**WHAT IS BEING ASKED**
Copy out again, unchanged, the listing below from the line that has "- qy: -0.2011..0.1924" through the line that has "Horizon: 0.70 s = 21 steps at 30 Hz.".

**DATASET CONTENT**
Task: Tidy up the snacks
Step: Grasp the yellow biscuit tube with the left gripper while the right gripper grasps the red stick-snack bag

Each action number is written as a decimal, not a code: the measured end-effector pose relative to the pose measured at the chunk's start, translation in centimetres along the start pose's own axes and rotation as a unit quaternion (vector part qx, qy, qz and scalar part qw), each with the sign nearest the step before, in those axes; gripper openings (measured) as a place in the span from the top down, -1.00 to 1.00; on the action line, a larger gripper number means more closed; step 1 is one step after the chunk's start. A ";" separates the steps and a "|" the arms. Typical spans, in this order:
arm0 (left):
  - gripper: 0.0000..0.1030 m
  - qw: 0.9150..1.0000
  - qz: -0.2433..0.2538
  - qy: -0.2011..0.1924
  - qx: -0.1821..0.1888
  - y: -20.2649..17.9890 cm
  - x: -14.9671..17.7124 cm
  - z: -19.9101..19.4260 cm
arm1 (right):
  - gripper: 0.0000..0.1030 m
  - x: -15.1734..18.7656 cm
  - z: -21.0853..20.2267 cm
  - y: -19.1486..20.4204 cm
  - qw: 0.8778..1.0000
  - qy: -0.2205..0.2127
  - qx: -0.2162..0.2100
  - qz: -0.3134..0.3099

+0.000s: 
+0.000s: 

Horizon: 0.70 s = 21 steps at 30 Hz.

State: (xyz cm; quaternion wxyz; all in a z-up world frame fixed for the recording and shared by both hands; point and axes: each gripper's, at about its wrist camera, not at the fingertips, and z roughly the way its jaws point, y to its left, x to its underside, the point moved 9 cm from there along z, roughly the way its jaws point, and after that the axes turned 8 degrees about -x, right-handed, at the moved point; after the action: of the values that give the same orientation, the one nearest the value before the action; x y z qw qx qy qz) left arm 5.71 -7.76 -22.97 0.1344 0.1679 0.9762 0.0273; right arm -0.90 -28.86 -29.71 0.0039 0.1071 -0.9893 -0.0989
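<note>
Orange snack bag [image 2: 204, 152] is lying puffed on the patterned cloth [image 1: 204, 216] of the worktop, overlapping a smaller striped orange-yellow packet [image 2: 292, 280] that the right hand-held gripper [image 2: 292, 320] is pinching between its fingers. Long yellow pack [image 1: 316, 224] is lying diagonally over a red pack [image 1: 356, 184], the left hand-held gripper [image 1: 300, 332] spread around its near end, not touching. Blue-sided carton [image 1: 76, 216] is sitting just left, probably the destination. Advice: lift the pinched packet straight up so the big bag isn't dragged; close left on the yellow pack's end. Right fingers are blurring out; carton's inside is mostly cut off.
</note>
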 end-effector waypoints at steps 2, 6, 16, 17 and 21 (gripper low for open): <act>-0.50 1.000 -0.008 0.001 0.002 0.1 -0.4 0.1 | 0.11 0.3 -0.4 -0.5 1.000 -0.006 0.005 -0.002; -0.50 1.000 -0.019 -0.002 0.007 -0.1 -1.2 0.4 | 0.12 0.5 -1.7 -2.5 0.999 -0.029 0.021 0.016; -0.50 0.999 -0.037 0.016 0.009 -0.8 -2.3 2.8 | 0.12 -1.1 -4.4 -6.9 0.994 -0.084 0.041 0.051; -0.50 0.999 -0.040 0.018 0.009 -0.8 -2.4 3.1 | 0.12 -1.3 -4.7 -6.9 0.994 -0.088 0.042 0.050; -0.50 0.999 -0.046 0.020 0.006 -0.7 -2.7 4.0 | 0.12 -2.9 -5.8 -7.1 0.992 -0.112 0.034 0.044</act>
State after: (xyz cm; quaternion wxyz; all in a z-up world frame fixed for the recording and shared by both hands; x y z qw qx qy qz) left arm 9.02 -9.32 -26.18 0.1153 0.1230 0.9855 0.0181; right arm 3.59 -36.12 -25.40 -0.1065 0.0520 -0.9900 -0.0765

**EXERCISE RESPONSE**
  - qy: -0.2011..0.1924
  - qx: -0.1821..0.1888
  - y: -20.2649..17.9890 cm
  - x: -14.9671..17.7124 cm
  - z: -19.9101..19.4260 cm
arm1 (right):
  - gripper: 0.0000..0.1030 m
  - x: -15.1734..18.7656 cm
  - z: -21.0853..20.2267 cm
  - y: -19.1486..20.4204 cm
  - qw: 0.8778..1.0000
  - qy: -0.2205..0.2127
  - qx: -0.2162..0.2100
  - qz: -0.3134..0.3099

+0.000s: 
+0.000s: 

Horizon: 0.70 s = 21 steps at 30 Hz.

Nothing more remains to be added to this answer.